Pediatric Genetics and Metabolism

Specialized Pediatric Genetics Care in North Texas

Medical genetics is the branch of medicine concerned with how hereditary factors cause diseases, including birth defects, developmental disabilities, and problems with the body’s metabolism. Genetic diseases know no boundaries by age, sex, race, or country of origin, although many serious and potentially treatable genetic diseases first appear in childhood.

Even with normal prenatal testing using techniques such as amniocentesis, there is still a 3 to 4 percent chance that a child will be born with a genetically defined health problem. New, comprehensive testing approaches are better than ever at pinpointing the genetic cause of these diseases, and ongoing research at UT Southwestern and elsewhere is increasing the number of genetic diseases responsive to treatment. 

Our Genetics Clinic at Children’s Health provides comprehensive evaluation, testing and treatment for known or suspected genetic disorders. Our approach integrates the latest diagnostic techniques with family history analysis, dietary management, psychosocial support services, case management, and genetic counseling for recurrence risks and related questions. Because we function within a tertiary care pediatric center, our patients have the benefit of local consultation with a broad team of collaborating specialists.

We accept referrals from all pediatricians and children's hospitals in the Dallas-Fort Worth area and beyond. We also accept referrals from the Texas Department of Health's Newborn Screening Program for biochemical disorders.

Metabolic Disease Clinic

The specialized Metabolic Disease Clinic offers evaluation and testing for children with known or suspected inborn errors of metabolism (IEM). IEMs are a family of hundreds of rare diseases caused by mutations in the genes that allow the body to produce energy and grow. We are a regional center of excellence for metabolic diseases.

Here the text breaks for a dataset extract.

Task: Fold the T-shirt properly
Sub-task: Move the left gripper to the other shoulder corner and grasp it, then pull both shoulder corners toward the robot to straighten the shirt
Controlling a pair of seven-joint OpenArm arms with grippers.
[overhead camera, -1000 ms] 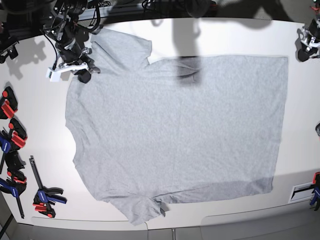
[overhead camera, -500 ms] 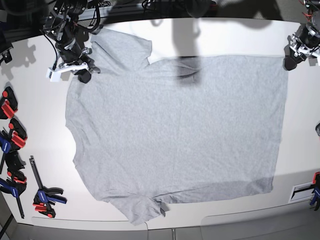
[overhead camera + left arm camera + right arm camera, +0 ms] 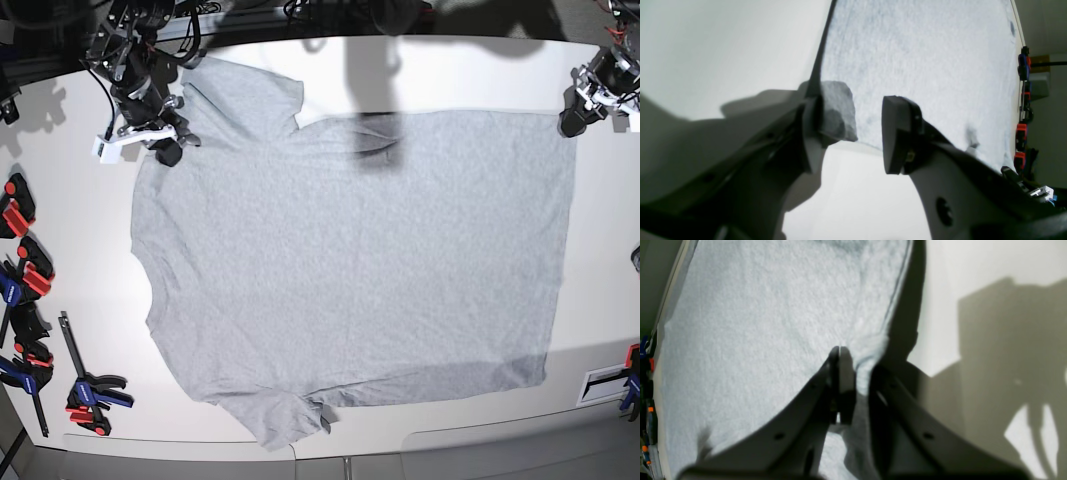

In addition to establishing diagnosis through blood, urine, enzyme, and DNA analysis, we counsel and educate families about these conditions, and optimize therapy tailored to each child. Patients with a confirmed diagnosis are provided with nutritional evaluation, genetic counseling, and a psychosocial assessment as well as long-term care.

We are also a major referral center for the Texas Newborn Screening Program, which seeks to identify newborns with any of 30 treatable diseases, many of which are genetic/metabolic in nature. A large percentage of the nearly 400,000 babies born in Texas each year are evaluated by our team. When a baby in North Texas is found to have a metabolic abnormality on the newborn screen, the family is referred to us for definitive diagnosis, treatment, and long-term care if necessary. Through this program, more than 75 children with genetic metabolic diseases are identified each year, and the coordinated care of these children by the Metabolic Disease Clinic at Children’s Health significantly improves their development and survival.

Learn more about the Metabolic Clinic at Children’s Health and the care we provide.

Genetics/Dysmorphology Clinic

Children with birth defects, developmental delay or mental retardation, or other known or suspected genetic disorders, receive evaluation and testing in our Genetics/Dysmorphology Clinic. In this clinic, we provide chromosomal and DNA analysis for the diagnosis of genetic disease, as well as psychosocial assessment, counseling, and comprehensive case management with referral to medical specialists, community resources, and support groups.

We also provide family history analysis and risk counseling to discuss reproductive options, through a team of board-certified genetic counselors. We also provide counseling services and care coordination for children diagnosed with Down Syndrome.

Learn more about the Genetics Clinic at Children’s Health and the care we provide.

Genomic Testing

Genetics clinicians and researchers at UT Southwestern recognize the positive potential of genetic and genomic testing in personalized medicine and presymptomatic disease management. We also understand that results of all such testing are complex and may have medical, psychological, social, and financial implications for patients and research subjects.

We agree with the policies of the American College of Medical Genetics and Genomics regarding genetic and genomic sequencing. As with all other aspects of medical testing performed through our team, genetic information obtained through sequencing results is considered a confidential component of the medical record, and will not be used for research or any other purpose without consent of the patient.

Research Programs and Clinical Trials

Our physicians and scientists are actively engaged in research and innovation. The Genetic and Metabolic Disease Program in the Children’s Research Institute at UT Southwestern uses the latest innovative approaches to discover new disease-causing mutations and treatments for genetic diseases in children. Current clinical trials focus on a number of critical areas in pediatric health, expanding treatment options, and redefining what is possible in pediatric medicine.